You have the following expression for an exponential function:
[tex]f(x)=a(b)^x[/tex]
By using the given points (-2,4) and (-1,8), you can find the values of coeffcients a and b, as follow:
The first pair (-2,4) means that for x=-2, f(x)=4:
[tex]4=a(b)^{-2}[/tex]
and the second pair (-1,8) means that for x=-1, f(x)=8:
[tex]8=a(b)^{-1}[/tex]
If you divide the second equation between the first equation, you can cancel out coefficient a and solve for b:
[tex]\begin{gathered} \frac{8}{4}=\frac{a(b)^{-1}}{a(b)^{-2}} \\ 2=(b)^{-1}(b)^2 \\ 2=(b)^{-1+2} \\ 2=b \end{gathered}[/tex]

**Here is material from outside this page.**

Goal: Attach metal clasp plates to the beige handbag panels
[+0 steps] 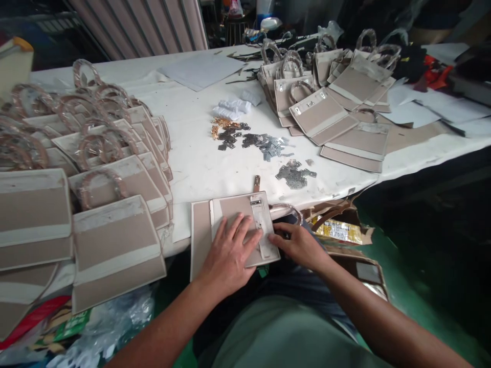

where you have used properties of exponents.
Now, if you replace the previous value of b into any of the equations for the pairs, for instance, into the first equation, you obtain for a:
[tex]\begin{gathered} 4=a(2)^{-2} \\ 4=\frac{a}{(2)^2} \\ 4=\frac{a}{4} \\ 16=a \end{gathered}[/tex]
Hence, the form of the function f(x) is:
[tex]f(x)=16(4)^x[/tex]